Events are receipts, not steering wheels
The sim tick can optionally emit events:
That ?
is the useful bit. The event queue may not exist.
Turning events on or off should produce the same gameplay state. Events are receipts. They describe what committed: a skill started, a hit landed, a thing died, something interesting happened for VFX or tests.
They don't steer the sim.
This keeps observation from quietly becoming gameplay. If the renderer has to be present for the sim to behave, the replay boundary has probably leaked. If a test changes the outcome by asking for events, it is not only observing anymore.
Input goes in. Gameplay state changes inside the tick. Events come out.
Keep the arrows clean.
Render does not get a vote either
Render is allowed to be smart about presentation. It can interpolate, draw telegraphs, sort sprites, play VFX, and make the game readable.
It doesn't get to decide gameplay facts.
If something is dangerous, the sim should expose that fact. Render can color it red, pulse it, or make it dramatic. But render should not infer danger from pixels or animation timing.
The deadline version of this is tempting:
Just check the animation frame.
That stays out of the authority path.
In this codebase, the same rule shows up elsewhere: app routes input, game owns session meaning, sim owns encounter truth, render presents committed truth.

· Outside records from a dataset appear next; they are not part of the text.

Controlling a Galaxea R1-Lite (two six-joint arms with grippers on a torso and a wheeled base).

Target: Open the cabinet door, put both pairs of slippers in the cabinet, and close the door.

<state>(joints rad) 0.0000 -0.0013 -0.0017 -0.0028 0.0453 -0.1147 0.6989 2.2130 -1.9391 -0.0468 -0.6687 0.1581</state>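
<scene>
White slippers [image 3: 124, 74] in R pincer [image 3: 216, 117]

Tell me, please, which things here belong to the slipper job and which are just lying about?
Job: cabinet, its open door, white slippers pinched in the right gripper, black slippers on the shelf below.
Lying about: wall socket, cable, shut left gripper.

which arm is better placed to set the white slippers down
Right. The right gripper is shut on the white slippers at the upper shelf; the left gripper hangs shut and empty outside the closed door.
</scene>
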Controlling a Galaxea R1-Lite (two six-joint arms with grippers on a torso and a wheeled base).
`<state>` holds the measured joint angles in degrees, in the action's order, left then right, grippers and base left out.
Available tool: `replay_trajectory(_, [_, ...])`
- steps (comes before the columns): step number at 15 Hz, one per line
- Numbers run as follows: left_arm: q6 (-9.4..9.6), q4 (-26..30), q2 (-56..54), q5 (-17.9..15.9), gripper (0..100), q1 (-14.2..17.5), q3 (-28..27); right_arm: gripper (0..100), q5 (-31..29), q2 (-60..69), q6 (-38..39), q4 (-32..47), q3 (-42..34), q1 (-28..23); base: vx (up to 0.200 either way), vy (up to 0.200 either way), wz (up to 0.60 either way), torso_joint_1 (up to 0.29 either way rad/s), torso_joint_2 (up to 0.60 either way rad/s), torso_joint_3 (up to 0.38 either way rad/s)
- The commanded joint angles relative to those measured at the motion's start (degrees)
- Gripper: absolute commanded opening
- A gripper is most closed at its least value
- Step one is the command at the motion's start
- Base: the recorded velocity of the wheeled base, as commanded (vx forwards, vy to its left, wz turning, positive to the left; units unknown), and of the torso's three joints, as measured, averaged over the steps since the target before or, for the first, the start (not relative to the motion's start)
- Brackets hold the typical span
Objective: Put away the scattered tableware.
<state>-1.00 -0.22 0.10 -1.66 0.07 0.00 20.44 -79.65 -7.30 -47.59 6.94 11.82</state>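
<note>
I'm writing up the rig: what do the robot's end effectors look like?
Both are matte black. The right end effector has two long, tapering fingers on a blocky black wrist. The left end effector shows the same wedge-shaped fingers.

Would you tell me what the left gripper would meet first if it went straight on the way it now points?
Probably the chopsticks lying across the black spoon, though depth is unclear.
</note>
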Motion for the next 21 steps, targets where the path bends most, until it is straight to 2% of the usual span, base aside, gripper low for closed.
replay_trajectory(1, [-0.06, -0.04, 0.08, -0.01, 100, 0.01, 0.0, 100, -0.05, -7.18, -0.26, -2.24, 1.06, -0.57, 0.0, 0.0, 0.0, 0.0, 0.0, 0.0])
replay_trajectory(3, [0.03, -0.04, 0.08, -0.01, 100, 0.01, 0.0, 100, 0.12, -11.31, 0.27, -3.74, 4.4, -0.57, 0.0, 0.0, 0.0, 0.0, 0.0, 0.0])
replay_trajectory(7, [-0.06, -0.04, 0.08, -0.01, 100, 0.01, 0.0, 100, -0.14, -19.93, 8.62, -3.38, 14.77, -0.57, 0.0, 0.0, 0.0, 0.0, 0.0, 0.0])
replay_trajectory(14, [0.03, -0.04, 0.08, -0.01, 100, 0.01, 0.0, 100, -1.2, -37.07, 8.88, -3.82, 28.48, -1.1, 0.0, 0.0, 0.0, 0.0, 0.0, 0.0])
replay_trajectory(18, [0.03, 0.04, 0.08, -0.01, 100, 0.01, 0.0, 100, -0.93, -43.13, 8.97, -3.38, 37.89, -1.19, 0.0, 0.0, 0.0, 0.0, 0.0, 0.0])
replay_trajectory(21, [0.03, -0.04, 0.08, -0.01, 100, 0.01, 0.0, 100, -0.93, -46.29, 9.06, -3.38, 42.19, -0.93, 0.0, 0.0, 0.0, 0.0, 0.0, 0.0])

The boundary can move as the project changes. If it moves, it should move intentionally.
The working taxonomy
When new state appears, I use this checklist:
Can this state change future gameplay?
yes -> checksum/replay authority
no -> keep asking
Is it needed to restore and continue correctly?
yes -> snapshot surface
no -> keep asking
Is it an observation of committed gameplay?
yes -> event/debug/inspect surface
no -> keep asking
Is it only presentation?
yes -> render/app state
The categories are not about importance. Render is important. Debugging is important. Snapshots are important.
Authority is just a different question.
Authoritative state is state with the right to change the future.
Everything else can be useful without getting a vote.
Why bother?
Because bugs get easier to sort.
If replay fails, I can start by assuming gameplay truth diverged, not that a debug label changed.
If save/load fails, I inspect the snapshot protocol.
If a visual is wrong, I ask whether the sim emitted the right fact or render drew it wrong.
If an event is wrong, I can fix the observer without treating it as a replay-authority change.
That's the payoff. Not purity. Fewer places for bugs to hide.
Most of the code here is phase order, bounded storage, explicit hashing, narrow codecs, optional event queues, and assertions. The hard part is deciding what each piece of state is allowed to mean.
Not every byte gets a vote. That's the line this design is trying to hold.